The input ->
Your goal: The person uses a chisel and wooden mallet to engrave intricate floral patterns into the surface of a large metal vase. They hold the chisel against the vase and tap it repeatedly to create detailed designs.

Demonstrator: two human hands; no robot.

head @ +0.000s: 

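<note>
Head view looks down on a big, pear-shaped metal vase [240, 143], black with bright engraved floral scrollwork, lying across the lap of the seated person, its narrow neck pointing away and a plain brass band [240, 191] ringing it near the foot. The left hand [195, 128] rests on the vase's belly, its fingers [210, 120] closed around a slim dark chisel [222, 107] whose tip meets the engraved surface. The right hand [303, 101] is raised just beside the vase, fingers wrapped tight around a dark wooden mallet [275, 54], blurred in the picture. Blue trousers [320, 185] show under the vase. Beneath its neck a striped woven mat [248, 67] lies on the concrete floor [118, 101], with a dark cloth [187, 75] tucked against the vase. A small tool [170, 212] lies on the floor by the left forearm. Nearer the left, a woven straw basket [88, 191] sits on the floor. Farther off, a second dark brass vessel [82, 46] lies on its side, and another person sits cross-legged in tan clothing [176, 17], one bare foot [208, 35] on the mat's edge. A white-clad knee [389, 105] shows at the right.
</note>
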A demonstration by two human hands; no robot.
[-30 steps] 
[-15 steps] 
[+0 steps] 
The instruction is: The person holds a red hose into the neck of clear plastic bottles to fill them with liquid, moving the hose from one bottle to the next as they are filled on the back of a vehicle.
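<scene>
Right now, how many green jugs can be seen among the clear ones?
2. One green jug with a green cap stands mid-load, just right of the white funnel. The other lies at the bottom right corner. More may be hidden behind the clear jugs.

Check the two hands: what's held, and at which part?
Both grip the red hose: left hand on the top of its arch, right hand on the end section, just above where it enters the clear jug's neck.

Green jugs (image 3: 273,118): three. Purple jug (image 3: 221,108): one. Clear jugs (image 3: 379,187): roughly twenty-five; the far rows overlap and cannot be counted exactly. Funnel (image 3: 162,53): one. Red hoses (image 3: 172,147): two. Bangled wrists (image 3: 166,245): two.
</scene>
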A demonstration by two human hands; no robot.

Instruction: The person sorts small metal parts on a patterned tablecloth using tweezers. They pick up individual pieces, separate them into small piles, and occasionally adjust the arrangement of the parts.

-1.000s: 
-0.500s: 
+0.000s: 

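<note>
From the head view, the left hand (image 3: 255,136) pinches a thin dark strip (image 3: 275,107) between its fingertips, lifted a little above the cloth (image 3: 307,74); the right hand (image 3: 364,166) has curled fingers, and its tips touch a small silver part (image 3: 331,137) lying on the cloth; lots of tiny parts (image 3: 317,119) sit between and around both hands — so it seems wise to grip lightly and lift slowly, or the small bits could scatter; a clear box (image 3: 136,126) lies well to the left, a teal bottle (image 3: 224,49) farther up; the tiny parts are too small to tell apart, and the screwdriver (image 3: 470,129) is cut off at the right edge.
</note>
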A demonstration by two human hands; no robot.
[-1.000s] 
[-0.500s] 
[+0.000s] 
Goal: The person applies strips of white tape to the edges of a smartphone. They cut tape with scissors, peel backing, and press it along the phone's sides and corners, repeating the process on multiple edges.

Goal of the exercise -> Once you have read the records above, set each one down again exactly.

Solution to the exercise ->
Your goal: The person uses a chisel and wooden mallet to engrave intricate floral patterns into the surface of a large metal vase. They hold the chisel against the vase and tap it repeatedly to create detailed designs.

Demonstrator: two human hands; no robot.

head @ +0.000s: 

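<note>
Head view looks down on a big, pear-shaped metal vase [240, 143], black with bright engraved floral scrollwork, lying across the lap of the seated person, its narrow neck pointing away and a plain brass band [240, 191] ringing it near the foot. The left hand [195, 128] rests on the vase's belly, its fingers [210, 120] closed around a slim dark chisel [222, 107] whose tip meets the engraved surface. The right hand [303, 101] is raised just beside the vase, fingers wrapped tight around a dark wooden mallet [275, 54], blurred in the picture. Blue trousers [320, 185] show under the vase. Beneath its neck a striped woven mat [248, 67] lies on the concrete floor [118, 101], with a dark cloth [187, 75] tucked against the vase. A small tool [170, 212] lies on the floor by the left forearm. Nearer the left, a woven straw basket [88, 191] sits on the floor. Farther off, a second dark brass vessel [82, 46] lies on its side, and another person sits cross-legged in tan clothing [176, 17], one bare foot [208, 35] on the mat's edge. A white-clad knee [389, 105] shows at the right.
</note>
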A demonstration by two human hands; no robot.
[-30 steps] 
[-15 steps] 
[+0 steps] 
The instruction is: The person holds a red hose into the neck of clear plastic bottles to fill them with liquid, moving the hose from one bottle to the next as they are filled on the back of a vehicle.
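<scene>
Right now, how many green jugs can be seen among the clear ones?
2. One green jug with a green cap stands mid-load, just right of the white funnel. The other lies at the bottom right corner. More may be hidden behind the clear jugs.

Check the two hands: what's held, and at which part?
Both grip the red hose: left hand on the top of its arch, right hand on the end section, just above where it enters the clear jug's neck.

Green jugs (image 3: 273,118): three. Purple jug (image 3: 221,108): one. Clear jugs (image 3: 379,187): roughly twenty-five; the far rows overlap and cannot be counted exactly. Funnel (image 3: 162,53): one. Red hoses (image 3: 172,147): two. Bangled wrists (image 3: 166,245): two.
</scene>
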A demonstration by two human hands; no robot.

Instruction: The person sorts small metal parts on a patterned tablecloth using tweezers. They pick up individual pieces, separate them into small piles, and occasionally adjust the arrangement of the parts.

-1.000s: 
-0.500s: 
+0.000s: 

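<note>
From the head view, the left hand (image 3: 255,136) pinches a thin dark strip (image 3: 275,107) between its fingertips, lifted a little above the cloth (image 3: 307,74); the right hand (image 3: 364,166) has curled fingers, and its tips touch a small silver part (image 3: 331,137) lying on the cloth; lots of tiny parts (image 3: 317,119) sit between and around both hands — so it seems wise to grip lightly and lift slowly, or the small bits could scatter; a clear box (image 3: 136,126) lies well to the left, a teal bottle (image 3: 224,49) farther up; the tiny parts are too small to tell apart, and the screwdriver (image 3: 470,129) is cut off at the right edge.
</note>
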A demonstration by two human hands; no robot.
[-1.000s] 
[-0.500s] 
[+0.000s] 
Goal: The person applies strips of white tape to the edges of a smartphone. They cut tape with scissors, peel backing, and press it along the phone's sides and corners, repeating the process on multiple edges.

The output requires nothing else.